I wish to hear the Minister's views on this, and I would like to be assured that the Minister could accept in some form the amendment proposed by Deputy Rabbitte. The role of the special collector and the £500 fine is, as Deputy Rabbitte described it earlier, a thread running through the garment and it is the same garment all the time and we go around in the same circle. This matter is critically important to the debate we finished before the last division. If the Minister is going to such lengths in law to reassure the cheats that the system of collection being put in place will provide such an extraordinary degree of confidentiality that he is prepared to bring in fines on his own servants for doing their job, then the Minister need not say that the confidentiality is not absolute. No Minister who wants to have conditional confidentiality would then fine his own public servants for doing the job that he gave them in law. This proves the contention that the confidentiality is designed to be absolute.

I raised a point on the Second Stage debate that these Trappist Monks, the special collectors are, presumably people with a career within the public service. Are they now to go to some kind of Gulag archipelago to see out their days or are they be to shifted out of Revenue? Where are they to go with these secrets about all the dodgers and cheats? When the Minister comes to renegotiate Programme for Economic and Social Progress II will his incentive clause of £500 to keep your trap shut be added in as the new amnesia incentive?

I agree with Deputy Rabbitte's comment on the view of the Incorporated Law Society. I studied the submission of the Incorporated Law Society and I find it excellent in a number of respects. However, in the matter of fining public servants for doing their job and then arguing that the Minister has not gone far enough, it has lost the run of itself.
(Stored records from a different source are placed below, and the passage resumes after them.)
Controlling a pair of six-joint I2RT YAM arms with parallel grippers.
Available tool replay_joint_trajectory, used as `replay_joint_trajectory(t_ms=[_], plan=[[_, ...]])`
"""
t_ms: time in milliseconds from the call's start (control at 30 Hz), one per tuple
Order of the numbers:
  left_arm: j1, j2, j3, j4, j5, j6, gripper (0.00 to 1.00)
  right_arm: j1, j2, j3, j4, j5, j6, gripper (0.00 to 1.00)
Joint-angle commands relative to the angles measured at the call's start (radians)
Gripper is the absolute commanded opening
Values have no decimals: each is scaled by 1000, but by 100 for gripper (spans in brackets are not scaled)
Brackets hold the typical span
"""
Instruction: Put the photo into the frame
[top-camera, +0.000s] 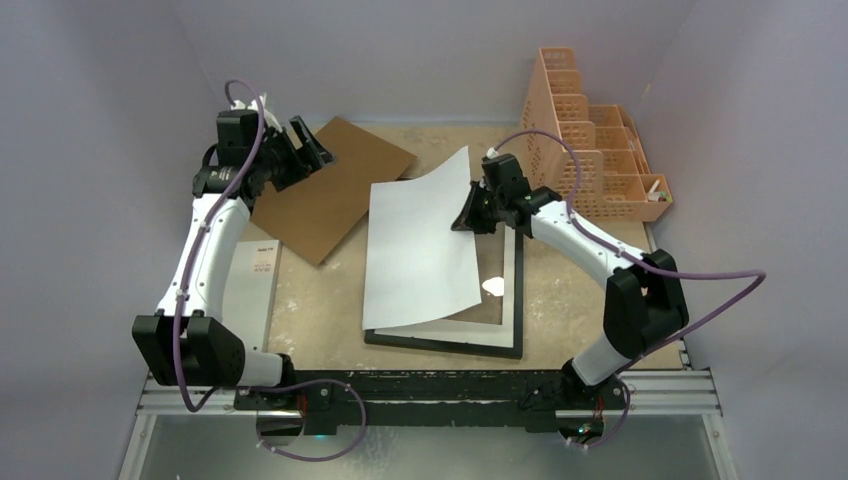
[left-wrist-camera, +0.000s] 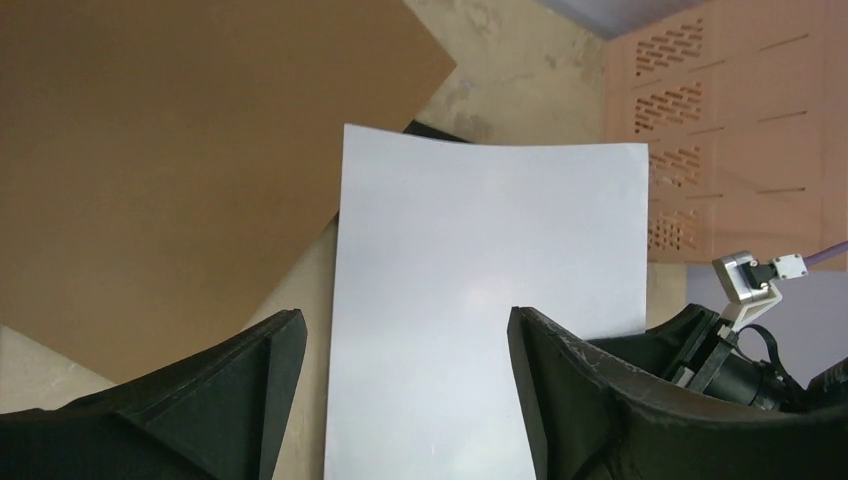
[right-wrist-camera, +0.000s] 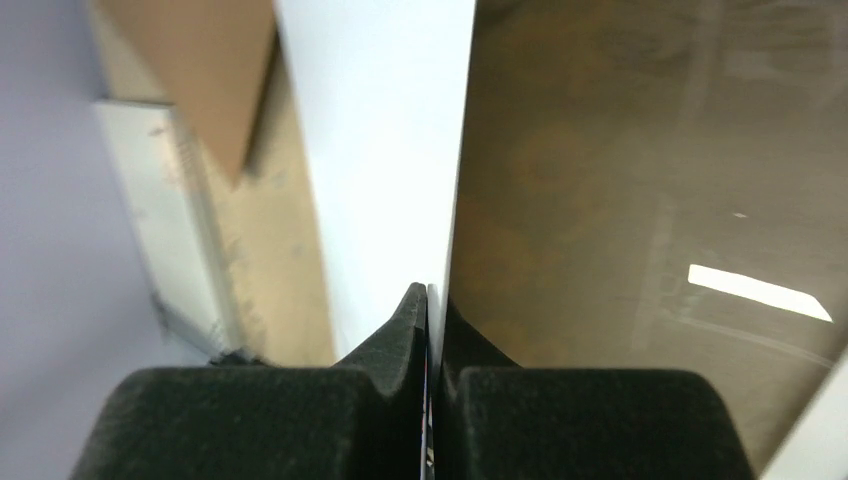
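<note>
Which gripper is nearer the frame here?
Right. The right gripper is above the frame's far right part, shut on the photo's edge. The left gripper is open, off to the frame's left over the brown backing board.

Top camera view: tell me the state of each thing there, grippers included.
photo: white side up, curved, right edge raised over the frame.
frame: lying flat on the table, glass exposed, partly covered by the photo.
backing board: flat on the table, left of the frame.
right gripper: shut on the photo's right edge.
left gripper: open, empty, above the backing board.
organizer: upright, back right.
</note>
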Motion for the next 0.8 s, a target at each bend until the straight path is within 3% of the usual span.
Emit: replay_joint_trajectory(t_ms=[0,333,767], plan=[[1,8,-72,55,65,19,76,-3,-34,-57,-1,192,-20,0],[-10,53,-209,157,152,-6,76,-6,-33,-136,-34,373,-29,0],[-144,228,-243,204,148,5,73,-15,-38,-185,-46,339,-166,0]])
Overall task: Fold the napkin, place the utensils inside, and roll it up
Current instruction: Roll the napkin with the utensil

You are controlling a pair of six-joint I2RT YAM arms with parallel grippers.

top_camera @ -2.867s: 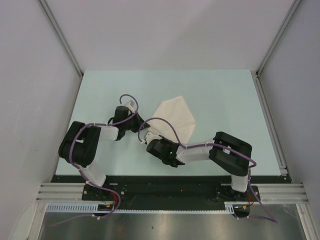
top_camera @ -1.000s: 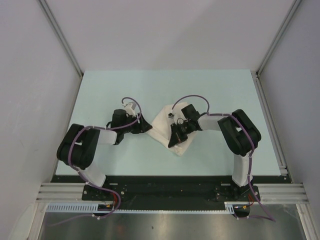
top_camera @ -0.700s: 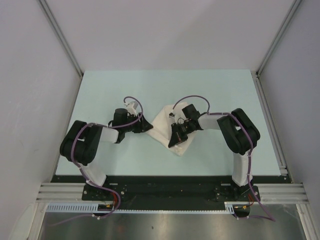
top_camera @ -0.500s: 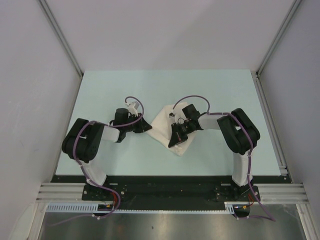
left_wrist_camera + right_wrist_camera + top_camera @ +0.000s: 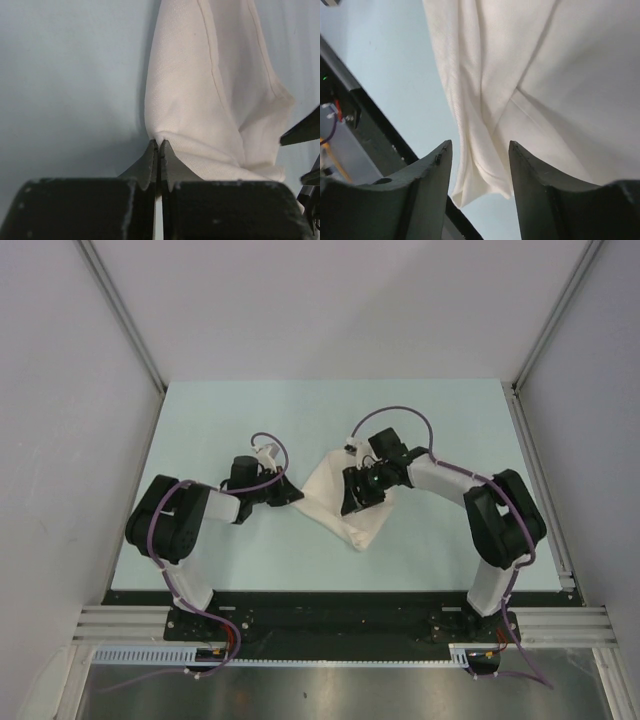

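Observation:
The white napkin (image 5: 326, 483) lies bunched in loose folds on the pale table (image 5: 450, 420). My left gripper (image 5: 297, 496) sits low at the napkin's left tip, shut on a pinch of cloth. In the left wrist view the napkin (image 5: 215, 100) runs away from the closed left gripper (image 5: 158, 143). My right gripper (image 5: 352, 504) hovers over the napkin's middle, open, with nothing between its fingers. In the right wrist view the napkin's (image 5: 545, 75) folded end hangs between the spread fingers of the right gripper (image 5: 480, 145) without touching them. The utensils are out of view.
A black bar (image 5: 330, 598) and metal rails run along the table's near edge. Grey walls with aluminium posts (image 5: 125, 315) close in the left, right and back sides. Purple cables (image 5: 395, 412) loop above both wrists.
My left gripper has shut on the napkin's left tip. The right gripper has opened, letting go of the cloth, and its arm has swung out to the right.

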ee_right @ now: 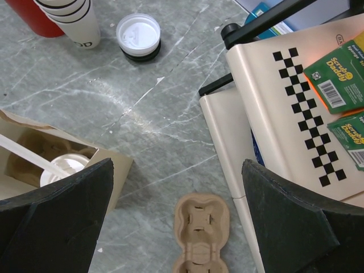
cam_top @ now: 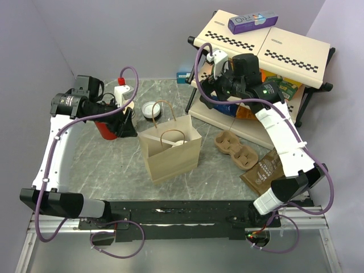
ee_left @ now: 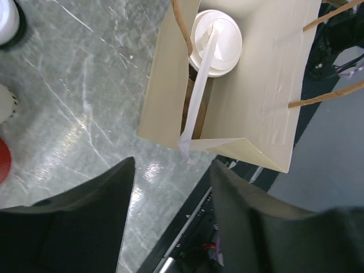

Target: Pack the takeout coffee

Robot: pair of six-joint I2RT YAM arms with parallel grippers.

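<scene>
one takeout coffee [ee_right: 138, 35]: round white lid, seemingly dark body.

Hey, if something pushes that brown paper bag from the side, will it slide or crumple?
The paper bag would probably buckle before sliding: thin paper walls, top standing open. A lidded cup sits inside, so that weight may pin the base. The thin handles look floppy.

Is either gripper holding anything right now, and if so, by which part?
Nothing is held. The left gripper and right gripper both stand open with nothing between their jaws. The white-lidded cup sits inside the paper bag, untouched.
</scene>
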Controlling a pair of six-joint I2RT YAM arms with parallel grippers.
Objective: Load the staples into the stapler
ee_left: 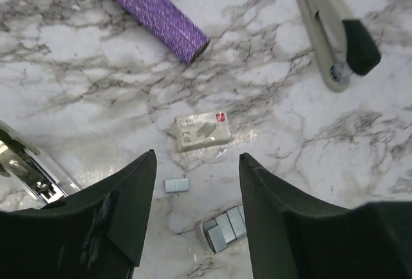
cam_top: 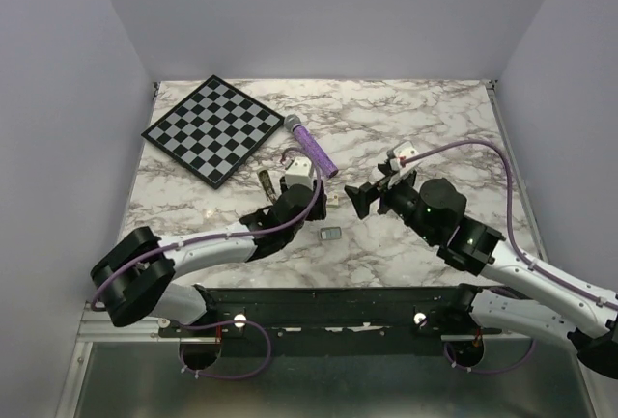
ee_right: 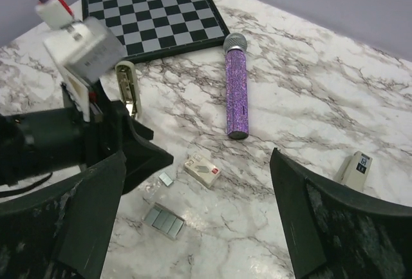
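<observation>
A loose silver-grey block of staples (ee_left: 177,185) lies on the marble between my left fingertips; it also shows in the right wrist view (ee_right: 167,178). A small tray with several more staple blocks (ee_left: 225,227) lies just nearer and also shows in the top view (cam_top: 331,234). An opened stapler (ee_left: 32,173) lies left of my left gripper and also shows in the top view (cam_top: 268,182). A closed beige and black stapler (ee_left: 335,31) lies at the far right. My left gripper (ee_left: 196,156) is open and empty above the loose block. My right gripper (ee_right: 196,156) is open and empty, held higher up.
A small cream box (ee_left: 203,131) lies just beyond the loose block. A purple glitter microphone (cam_top: 311,148) lies behind it. A checkerboard (cam_top: 214,128) sits at the back left. The two grippers face each other closely in the top view, left (cam_top: 307,208) and right (cam_top: 359,199).
</observation>
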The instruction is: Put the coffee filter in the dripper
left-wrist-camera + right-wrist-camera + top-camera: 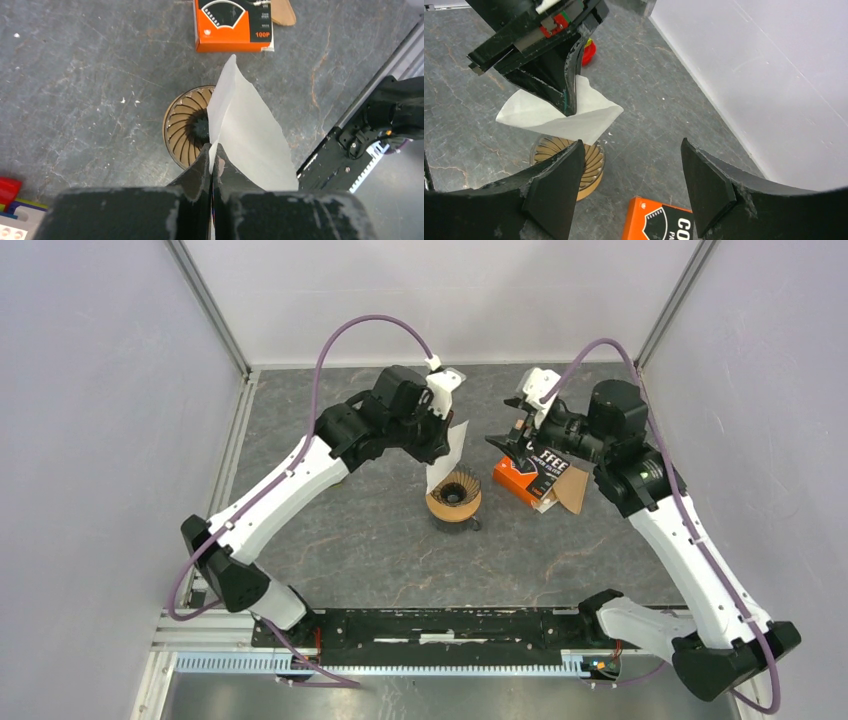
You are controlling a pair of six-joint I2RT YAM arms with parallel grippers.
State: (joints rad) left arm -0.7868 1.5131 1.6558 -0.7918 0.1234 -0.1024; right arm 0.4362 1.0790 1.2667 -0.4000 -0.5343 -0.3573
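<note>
The coffee filter is a thin white paper cone, pinched at its edge by my left gripper, which is shut on it. It hangs tilted just above the dripper, a ribbed see-through funnel over a round tan base. From above, the coffee filter shows below my left gripper, at the far rim of the dripper. My right gripper is open and holds nothing; it hovers to the right of the coffee filter and the dripper.
An orange box printed "COFFEE" lies right of the dripper under my right gripper, with a tan cardboard flap beside it. A red and yellow item lies farther back. White walls close in on three sides.
</note>
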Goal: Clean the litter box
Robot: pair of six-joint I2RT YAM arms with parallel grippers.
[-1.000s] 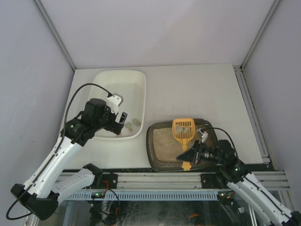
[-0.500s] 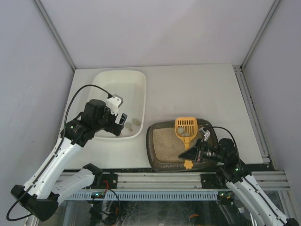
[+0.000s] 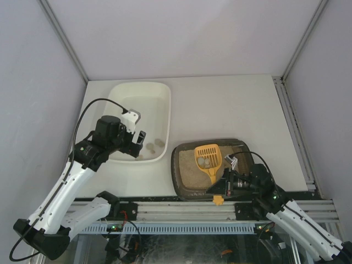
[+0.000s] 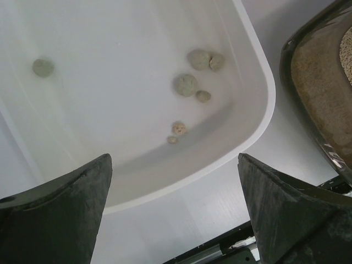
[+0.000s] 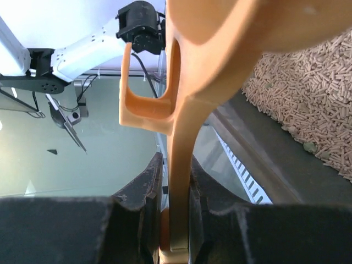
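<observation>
The dark grey-brown litter box (image 3: pixel 177 171) with beige litter sits at the front right. My right gripper (image 3: pixel 220 187) is shut on the handle of an orange scoop (image 3: pixel 207 158), whose head holds a few grey clumps above the litter. In the right wrist view the scoop handle (image 5: pixel 181 159) stands clamped between my fingers, with litter pellets (image 5: pixel 308 99) at the right. My left gripper (image 3: pixel 139 139) is open and empty over the near rim of the cream-white tub (image 3: pixel 162 93). The left wrist view shows several grey clumps (image 4: pixel 186 84) on the tub floor.
The tub's near rim (image 4: pixel 242 143) lies left of the litter box edge (image 4: pixel 300 82). The aluminium rail (image 3: pixel 181 210) runs along the table's front edge. Grey walls enclose the table at left, right and back.
My right gripper has pulled back and left with the scoop; the scoop head moved left and nearer across the litter and now carries clumps. My left arm shifted slightly left.
</observation>
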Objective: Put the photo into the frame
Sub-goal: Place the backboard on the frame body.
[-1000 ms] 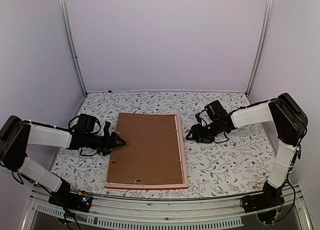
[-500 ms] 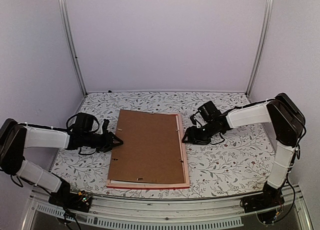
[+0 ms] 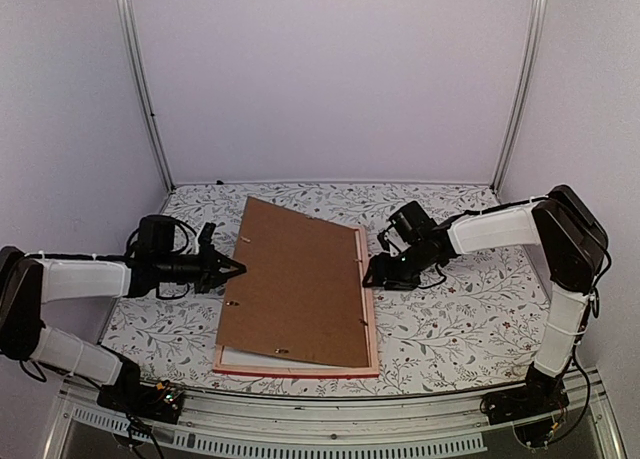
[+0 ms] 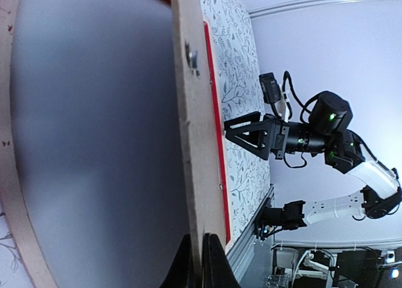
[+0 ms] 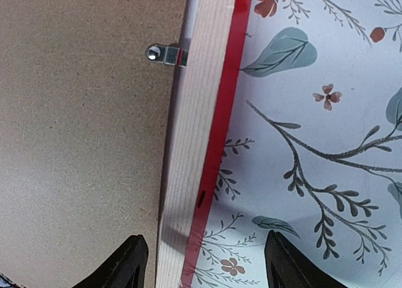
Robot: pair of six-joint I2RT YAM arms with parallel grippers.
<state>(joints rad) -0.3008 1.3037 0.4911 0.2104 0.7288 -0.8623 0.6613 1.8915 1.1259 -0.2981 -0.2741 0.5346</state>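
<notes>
Floral cloth (image 3: 450, 319) under pale-wood frame (image 5: 188, 144); left gripper (image 3: 236, 270) clamps the flat brown backing board (image 3: 295, 289), right gripper (image 3: 370, 277) gapes.

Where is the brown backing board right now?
In the top view's centre, the backing board lies tilted over the frame, its left edge raised in the shut left gripper, its right edge down by the open right gripper.
</notes>
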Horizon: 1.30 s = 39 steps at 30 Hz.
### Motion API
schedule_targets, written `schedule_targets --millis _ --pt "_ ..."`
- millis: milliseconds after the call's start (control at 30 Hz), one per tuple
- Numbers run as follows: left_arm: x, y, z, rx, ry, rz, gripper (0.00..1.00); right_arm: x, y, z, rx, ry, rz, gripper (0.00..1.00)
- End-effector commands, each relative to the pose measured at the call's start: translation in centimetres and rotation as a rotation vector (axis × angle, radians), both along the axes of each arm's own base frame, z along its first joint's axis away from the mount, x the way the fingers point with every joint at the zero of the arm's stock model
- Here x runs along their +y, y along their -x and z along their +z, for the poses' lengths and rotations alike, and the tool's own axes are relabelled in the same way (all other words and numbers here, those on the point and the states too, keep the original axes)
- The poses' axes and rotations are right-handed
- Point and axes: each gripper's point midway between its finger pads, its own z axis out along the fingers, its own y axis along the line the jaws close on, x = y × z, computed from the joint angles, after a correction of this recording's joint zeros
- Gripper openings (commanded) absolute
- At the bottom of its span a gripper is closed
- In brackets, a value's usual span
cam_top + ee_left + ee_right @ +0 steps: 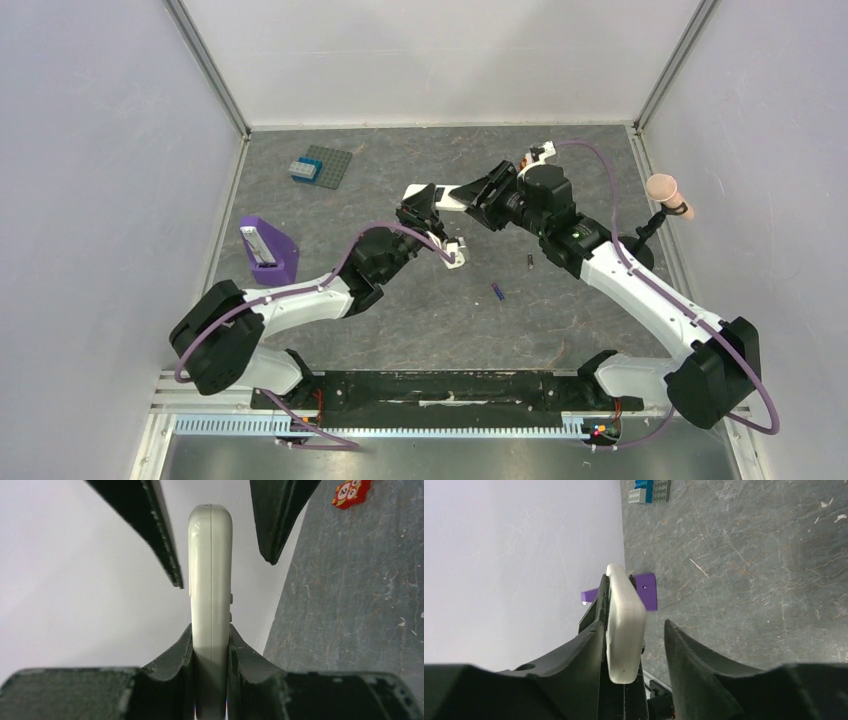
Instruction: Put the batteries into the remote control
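The white remote control is held in the air, level, over the back of the table. My left gripper is shut on its left end; in the left wrist view the remote stands edge-on between my shut jaws. My right gripper is open around the remote's right end. In the right wrist view the remote lies against the left finger, with a gap to the right finger. The bluish-purple battery and the dark battery lie loose on the table, below the right arm.
A purple stand with a white piece stands at the left. A grey plate with blue bricks is at the back left. A small red toy block lies on the table. A peach knob juts from the right wall.
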Motion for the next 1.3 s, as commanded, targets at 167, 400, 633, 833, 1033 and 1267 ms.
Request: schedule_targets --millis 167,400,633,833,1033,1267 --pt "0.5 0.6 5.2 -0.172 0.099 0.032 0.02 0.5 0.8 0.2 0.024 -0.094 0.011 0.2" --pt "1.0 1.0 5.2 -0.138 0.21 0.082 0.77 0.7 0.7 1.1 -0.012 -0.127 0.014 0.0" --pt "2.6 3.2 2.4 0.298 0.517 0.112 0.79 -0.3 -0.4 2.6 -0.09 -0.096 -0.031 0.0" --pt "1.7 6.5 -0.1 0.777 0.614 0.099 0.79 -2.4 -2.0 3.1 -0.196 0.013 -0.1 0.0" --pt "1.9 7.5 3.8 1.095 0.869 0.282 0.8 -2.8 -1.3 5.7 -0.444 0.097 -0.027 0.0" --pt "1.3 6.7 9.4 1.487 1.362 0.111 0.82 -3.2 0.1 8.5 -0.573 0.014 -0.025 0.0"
Subsection 2 (d) is an offence to every individual concerned. It is a slur on the reputation of the public service and it makes a nonsense of the fact that these people will be specially hand picked to do the job. These Trappists in addition to having the amnesia incentive of being fined if they talk to anyone, must swear the solemn declaration — the three monkeys oath in the Schedule to this Act.

I will not disclose, or cause to be disclosed, to a person who is not a special collector. . . any information which I acquire, or I have access to, in the course of discharging special collection functions. . .

The three monkeys oath is "Hear no evil, see no evil, speak no evil."

The special collectors may talk to each other. We are inventing in the law a club more exclusive than the K club. I do not know how many special collectors we will have but by law in Ireland they can only talk to each other in regard to these matters for the rest of their earthly days. Should they talk to anyone else they will be hounded by their Minister, by the State or by the offended party who believes that confidentiality has been breached and they will then have their amnesia incentive to look forward to.

I agree with Deputy Rabbitte and say to anyone selected as a special collector that if a fine landed on his or her desk for breach of confidentiality I hope his or her colleagues in the public service would stand by that person, who would refuse to pay the fine and let the Government then decide what the consequences should be. I cannot understand how public persons in the public interest following public law in dealing with people who flouted the law should decide that cheats, dodgers and liars should get a special incentive to encourage them to comply with a system which they have cheated, and that the enforcers of the law should find themselves liable to be fined. That is why, in this unprincipled Bill, I find this part the most offensive of all.

Subsection 2 (d) is offensive to such a degree that I did not bother trying to redefine any niceties. It is disgraceful that any Minister or Cabinet should stand over this kind of nonsense. I appeal to the Minister, if he insists on bringing in this legislation, to desist from this profound insult to the probity of the Civil Service and of individuals they are selecting. If the Minister, after all we have discussed, wants to tell me that the confidentiality he is prepared to extend to these people is not absolute when he is prepared to nail his own public servants to the cross, he must take us to be absolute idiots.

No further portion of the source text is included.